In general, greater growth does not occur due to the high interest rates of monetary policy to attack inflation, the withdrawal of fiscal support in an environment of high debt that slows down economic activity, and the low growth of underlying productivity.

In the short term, the authorities face the challenge of successfully managing the final decline in inflation to the set goal, calibrating monetary policy in response to the dynamics of underlying inflation and, where pressures on prices and wages are clearly dissipating , adjusting it to a less restrictive orientation.

The document emphasizes that stock markets seem overly optimistic about early interest rate cuts. The IMF predicts that the major central banks will maintain current rate levels until the second half of 2024.

The consequence is that inflation declines faster than expected in most regions, while supply-side problems dissipate and a restrictive monetary policy is implemented. Global general inflation was three tenths lower than expected in the October report. The general level of inflation worldwide, excluding Argentina, is now expected to decline to 5.8% in 2024 and 4.4% in 2025. This represents a downward revision of the forecast for 2025.

According to the IMF, renewed attention is now needed on fiscal consolidation to restore budgetary capacity to address future shocks, raise revenue for new spending priorities, and curb the rise in public debt.
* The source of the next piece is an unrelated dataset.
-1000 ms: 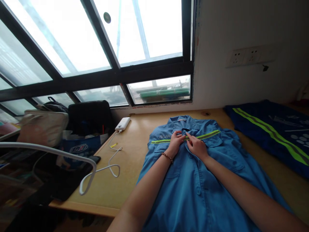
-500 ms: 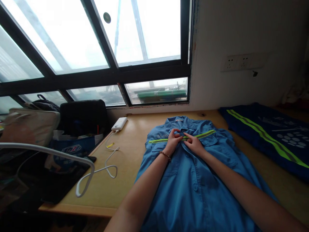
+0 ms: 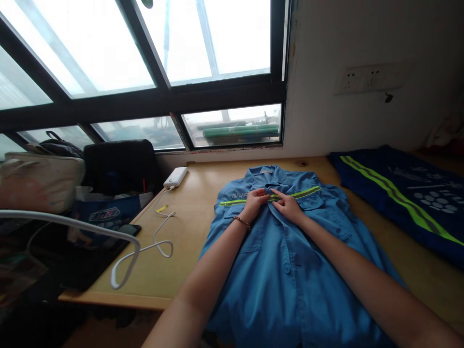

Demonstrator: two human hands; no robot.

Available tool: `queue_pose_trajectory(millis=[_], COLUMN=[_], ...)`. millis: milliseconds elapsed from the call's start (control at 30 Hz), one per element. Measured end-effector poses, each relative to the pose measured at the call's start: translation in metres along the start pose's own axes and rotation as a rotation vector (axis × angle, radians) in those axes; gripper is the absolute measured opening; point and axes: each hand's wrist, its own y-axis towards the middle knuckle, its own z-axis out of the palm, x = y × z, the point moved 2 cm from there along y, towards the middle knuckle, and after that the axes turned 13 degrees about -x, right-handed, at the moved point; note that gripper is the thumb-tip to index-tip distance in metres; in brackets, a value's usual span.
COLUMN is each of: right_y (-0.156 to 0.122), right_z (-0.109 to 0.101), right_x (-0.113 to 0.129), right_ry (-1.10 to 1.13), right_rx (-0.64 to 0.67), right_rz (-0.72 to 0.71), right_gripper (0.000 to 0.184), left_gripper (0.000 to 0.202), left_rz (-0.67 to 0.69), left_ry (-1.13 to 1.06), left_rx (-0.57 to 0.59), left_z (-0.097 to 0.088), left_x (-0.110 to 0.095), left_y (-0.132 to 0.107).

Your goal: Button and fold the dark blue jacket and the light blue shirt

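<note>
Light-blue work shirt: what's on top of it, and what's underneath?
The left hand and right hand touch the front of the light-blue work shirt at its reflective stripe, hiding the fabric beneath. The wood-toned table shows around it; whatever lies directly under is covered.

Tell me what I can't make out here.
In the head view:
Blue shirt under left hand and right hand: hidden by them.
Its lower end: cut off by lower edge.
Dark garment, right part: cut off by right edge.
Lettering on blue bag: too small, blurred.
</note>
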Motion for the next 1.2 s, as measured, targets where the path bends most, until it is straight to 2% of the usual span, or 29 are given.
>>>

This vision indicates that the application of focused and orderly structural reforms would reinforce productivity growth and debt sustainability, in addition to accelerating convergence towards higher income levels.
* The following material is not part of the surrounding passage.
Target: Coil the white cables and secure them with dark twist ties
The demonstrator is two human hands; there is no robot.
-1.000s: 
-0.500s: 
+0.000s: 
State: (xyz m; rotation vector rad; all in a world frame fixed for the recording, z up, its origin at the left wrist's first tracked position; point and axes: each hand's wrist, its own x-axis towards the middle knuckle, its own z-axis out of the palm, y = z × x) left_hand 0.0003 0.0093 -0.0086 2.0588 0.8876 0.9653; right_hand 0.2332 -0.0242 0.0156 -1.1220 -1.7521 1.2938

The improved outlook compared to October is due to greater-than-expected resilience in the United States, with growth in the last quarter of 2023 well above expectations, and in several emerging market economies, as well as fiscal stimulus. in China.

Given faster-than-anticipated disinflation and steady growth, the likelihood of a hard landing has receded, the report highlights. “The risks to global growth are broadly balanced,” he says.

A faster disinflation could lead to a further easing of financial conditions, he notes on the positive side. A more lax fiscal policy than necessary and assumed in the projections could lead to a temporary increase in growth, at the risk of a more costly subsequent adjustment. He argues that greater dynamism of structural reforms could boost productivity and lead to beneficial cross-border spillovers.

On the other hand, further increases in commodity prices due to geopolitical conflicts, such as repeated attacks in the Red Sea, and supply disruptions, or greater persistence of underlying inflation, could prolong monetary conditions. restrictive.

Projections put global trade growth at 3.3% in 2024 and 3.6% in 2025, below the historical average growth rate of 4.9%.

A deepening problem in the real estate sector in China or the destabilization caused elsewhere by tax hikes and spending cuts also have the potential to derail growth.

Important divergences remain. The IMF expects a slowdown in growth in the United States, where tight monetary policy is still weighing on the economy, and in China, where weakening consumption and investment continue to weigh on activity. In the euro zone, meanwhile, activity is expected to recover slightly after a difficult 2023.

In his commentary, Gourinchas reflects that the fiscal consolidation measures that governments have announced may be delayed as many countries face growing calls to increase public spending in what is the largest global election year in history. “This could boost economic activity, but also stimulate inflation and increase the prospect of subsequent disruptions,” he warns.

It further warns that, looking ahead, rapid improvement in artificial intelligence (AI) could boost investment and stimulate rapid productivity growth, but “poses significant challenges for workers.”